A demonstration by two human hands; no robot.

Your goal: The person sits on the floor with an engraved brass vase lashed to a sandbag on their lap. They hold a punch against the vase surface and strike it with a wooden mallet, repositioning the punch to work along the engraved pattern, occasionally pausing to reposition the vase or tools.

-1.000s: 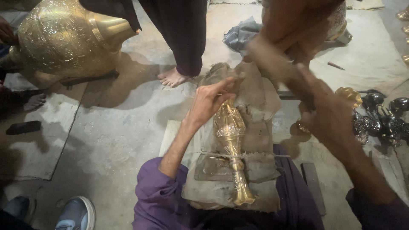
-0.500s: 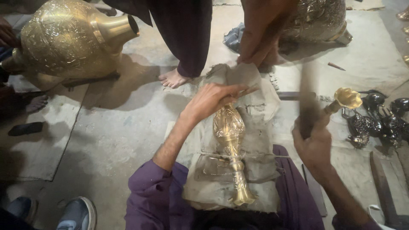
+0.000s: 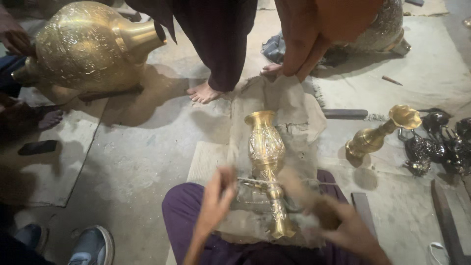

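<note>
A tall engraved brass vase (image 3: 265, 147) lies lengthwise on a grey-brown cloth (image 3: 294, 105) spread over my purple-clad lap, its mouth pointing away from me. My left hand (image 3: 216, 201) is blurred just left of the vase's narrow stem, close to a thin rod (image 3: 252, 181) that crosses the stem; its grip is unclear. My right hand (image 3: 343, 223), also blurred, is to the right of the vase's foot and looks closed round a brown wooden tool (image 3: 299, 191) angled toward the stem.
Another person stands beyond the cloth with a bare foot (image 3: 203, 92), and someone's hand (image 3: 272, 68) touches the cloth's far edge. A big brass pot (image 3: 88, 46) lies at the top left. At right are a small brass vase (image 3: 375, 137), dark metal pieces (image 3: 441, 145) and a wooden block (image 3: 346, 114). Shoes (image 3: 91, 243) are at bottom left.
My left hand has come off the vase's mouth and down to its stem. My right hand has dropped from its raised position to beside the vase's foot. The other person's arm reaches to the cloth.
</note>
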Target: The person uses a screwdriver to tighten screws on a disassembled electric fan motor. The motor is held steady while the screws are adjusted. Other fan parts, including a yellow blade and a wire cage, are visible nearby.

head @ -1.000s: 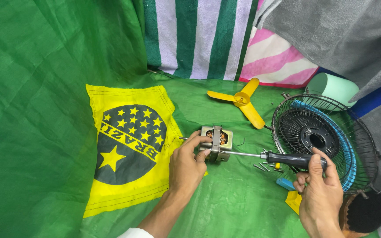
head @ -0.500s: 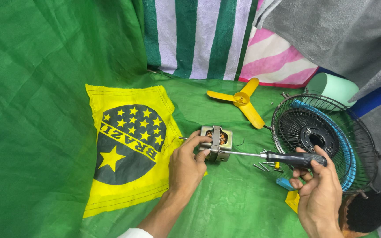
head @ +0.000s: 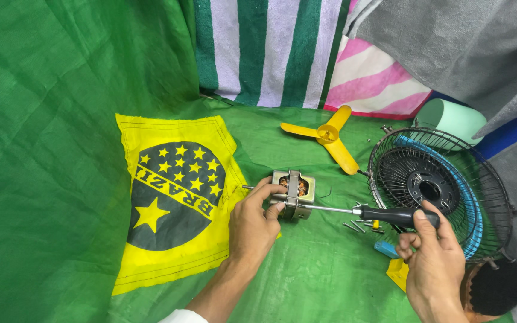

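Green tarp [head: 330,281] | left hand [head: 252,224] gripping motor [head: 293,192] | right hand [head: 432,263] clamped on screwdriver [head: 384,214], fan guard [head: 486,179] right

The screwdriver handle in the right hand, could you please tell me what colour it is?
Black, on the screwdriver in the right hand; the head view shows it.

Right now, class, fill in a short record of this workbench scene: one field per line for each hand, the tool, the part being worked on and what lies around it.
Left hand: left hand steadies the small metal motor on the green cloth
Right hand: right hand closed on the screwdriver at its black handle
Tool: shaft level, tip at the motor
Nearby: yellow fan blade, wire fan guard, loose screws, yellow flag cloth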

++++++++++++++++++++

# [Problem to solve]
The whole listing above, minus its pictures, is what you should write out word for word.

# [Response area]
A demonstration by two human hands; no robot.

Your goal: The person sits on the floor with an engraved brass vase lashed to a sandbag on their lap. They hold a punch against the vase surface and strike it with a wooden mallet, repositioning the punch to work along the engraved pattern, occasionally pausing to reposition the vase or tools.

-1.000s: 
-0.500s: 
+0.000s: 

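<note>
A tall engraved brass vase (image 3: 265, 147) lies lengthwise on a grey-brown cloth (image 3: 294, 105) spread over my purple-clad lap, its mouth pointing away from me. My left hand (image 3: 216, 201) is blurred just left of the vase's narrow stem, close to a thin rod (image 3: 252, 181) that crosses the stem; its grip is unclear. My right hand (image 3: 343, 223), also blurred, is to the right of the vase's foot and looks closed round a brown wooden tool (image 3: 299, 191) angled toward the stem.
Another person stands beyond the cloth with a bare foot (image 3: 203, 92), and someone's hand (image 3: 272, 68) touches the cloth's far edge. A big brass pot (image 3: 88, 46) lies at the top left. At right are a small brass vase (image 3: 375, 137), dark metal pieces (image 3: 441, 145) and a wooden block (image 3: 346, 114). Shoes (image 3: 91, 243) are at bottom left.
My left hand has come off the vase's mouth and down to its stem. My right hand has dropped from its raised position to beside the vase's foot. The other person's arm reaches to the cloth.
</note>
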Target: The person uses a screwdriver to tighten screws on a disassembled electric fan motor. The motor is held steady while the screws are adjusted. Other fan parts, including a yellow blade and a wire cage, are visible nearby.

head @ -1.000s: 
head @ -0.500s: 
head @ +0.000s: 

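Green tarp [head: 330,281] | left hand [head: 252,224] gripping motor [head: 293,192] | right hand [head: 432,263] clamped on screwdriver [head: 384,214], fan guard [head: 486,179] right

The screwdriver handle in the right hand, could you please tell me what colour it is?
Black, on the screwdriver in the right hand; the head view shows it.

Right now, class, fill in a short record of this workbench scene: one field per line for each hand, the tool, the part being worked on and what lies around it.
Left hand: left hand steadies the small metal motor on the green cloth
Right hand: right hand closed on the screwdriver at its black handle
Tool: shaft level, tip at the motor
Nearby: yellow fan blade, wire fan guard, loose screws, yellow flag cloth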

The output above is complete.